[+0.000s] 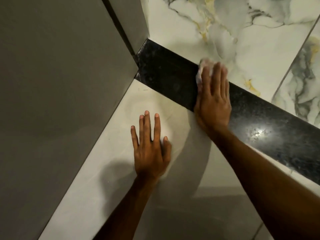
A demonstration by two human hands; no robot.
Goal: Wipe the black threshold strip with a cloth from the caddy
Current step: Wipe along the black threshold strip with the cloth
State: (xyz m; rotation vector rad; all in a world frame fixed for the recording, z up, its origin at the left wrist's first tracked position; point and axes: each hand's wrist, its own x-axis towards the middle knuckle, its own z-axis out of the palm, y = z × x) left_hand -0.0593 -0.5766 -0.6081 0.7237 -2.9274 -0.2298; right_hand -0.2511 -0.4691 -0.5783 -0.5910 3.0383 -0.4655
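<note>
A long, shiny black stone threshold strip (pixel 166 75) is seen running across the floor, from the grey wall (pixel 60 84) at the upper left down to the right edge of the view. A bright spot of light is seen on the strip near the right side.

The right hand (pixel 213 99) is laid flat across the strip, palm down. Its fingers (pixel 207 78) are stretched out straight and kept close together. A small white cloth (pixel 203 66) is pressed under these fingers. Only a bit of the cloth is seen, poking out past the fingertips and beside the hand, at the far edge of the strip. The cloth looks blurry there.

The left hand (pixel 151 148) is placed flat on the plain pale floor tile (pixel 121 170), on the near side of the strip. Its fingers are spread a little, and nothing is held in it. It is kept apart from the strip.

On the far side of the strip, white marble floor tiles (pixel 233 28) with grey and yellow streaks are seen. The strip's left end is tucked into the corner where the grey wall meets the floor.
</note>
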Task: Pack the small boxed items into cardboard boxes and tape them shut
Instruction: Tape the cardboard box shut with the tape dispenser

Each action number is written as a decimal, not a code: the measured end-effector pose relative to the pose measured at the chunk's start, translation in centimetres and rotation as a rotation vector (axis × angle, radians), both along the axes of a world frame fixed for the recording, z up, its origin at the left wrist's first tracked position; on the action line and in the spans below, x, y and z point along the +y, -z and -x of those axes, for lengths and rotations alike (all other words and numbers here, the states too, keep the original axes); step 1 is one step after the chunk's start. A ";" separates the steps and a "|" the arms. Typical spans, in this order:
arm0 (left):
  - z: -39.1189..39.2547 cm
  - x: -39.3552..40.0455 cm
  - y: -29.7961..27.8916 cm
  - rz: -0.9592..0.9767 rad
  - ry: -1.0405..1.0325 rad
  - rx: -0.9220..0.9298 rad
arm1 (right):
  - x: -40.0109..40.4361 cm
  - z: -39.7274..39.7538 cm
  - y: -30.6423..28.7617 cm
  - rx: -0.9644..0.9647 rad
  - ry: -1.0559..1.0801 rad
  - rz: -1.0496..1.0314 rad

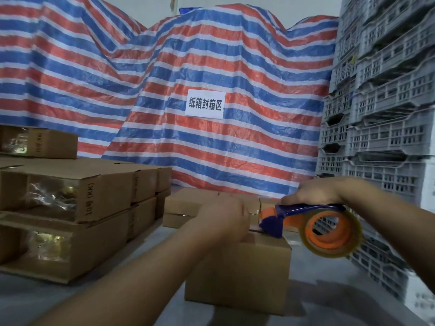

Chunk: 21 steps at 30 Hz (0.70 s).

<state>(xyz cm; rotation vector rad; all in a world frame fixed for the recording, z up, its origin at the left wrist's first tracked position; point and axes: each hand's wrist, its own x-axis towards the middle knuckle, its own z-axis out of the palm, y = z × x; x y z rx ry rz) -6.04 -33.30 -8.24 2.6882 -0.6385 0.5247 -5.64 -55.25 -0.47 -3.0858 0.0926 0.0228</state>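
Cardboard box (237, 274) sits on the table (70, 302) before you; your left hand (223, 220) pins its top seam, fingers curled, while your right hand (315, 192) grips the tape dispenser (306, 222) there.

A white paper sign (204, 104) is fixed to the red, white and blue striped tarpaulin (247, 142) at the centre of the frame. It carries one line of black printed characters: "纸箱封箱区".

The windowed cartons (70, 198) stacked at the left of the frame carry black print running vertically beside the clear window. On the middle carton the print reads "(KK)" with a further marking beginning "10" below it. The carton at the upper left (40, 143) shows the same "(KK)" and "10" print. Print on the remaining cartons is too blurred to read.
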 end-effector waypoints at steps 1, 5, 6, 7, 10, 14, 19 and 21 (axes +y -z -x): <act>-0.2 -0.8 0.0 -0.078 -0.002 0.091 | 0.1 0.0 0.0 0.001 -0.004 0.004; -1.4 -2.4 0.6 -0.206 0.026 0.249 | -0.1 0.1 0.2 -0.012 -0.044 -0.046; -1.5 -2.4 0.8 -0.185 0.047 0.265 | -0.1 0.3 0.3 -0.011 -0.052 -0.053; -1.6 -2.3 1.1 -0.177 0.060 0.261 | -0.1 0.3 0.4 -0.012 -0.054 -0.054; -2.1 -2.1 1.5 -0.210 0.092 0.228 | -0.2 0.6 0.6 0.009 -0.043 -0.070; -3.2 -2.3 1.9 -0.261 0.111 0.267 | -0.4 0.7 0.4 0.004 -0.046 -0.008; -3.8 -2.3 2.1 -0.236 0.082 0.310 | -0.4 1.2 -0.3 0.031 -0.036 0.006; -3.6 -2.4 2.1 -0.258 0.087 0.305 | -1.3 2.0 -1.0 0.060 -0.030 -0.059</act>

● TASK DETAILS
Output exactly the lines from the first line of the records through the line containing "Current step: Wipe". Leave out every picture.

● EXPECTED OUTPUT
[+0.000s] 
A demonstration by two human hands; no robot.
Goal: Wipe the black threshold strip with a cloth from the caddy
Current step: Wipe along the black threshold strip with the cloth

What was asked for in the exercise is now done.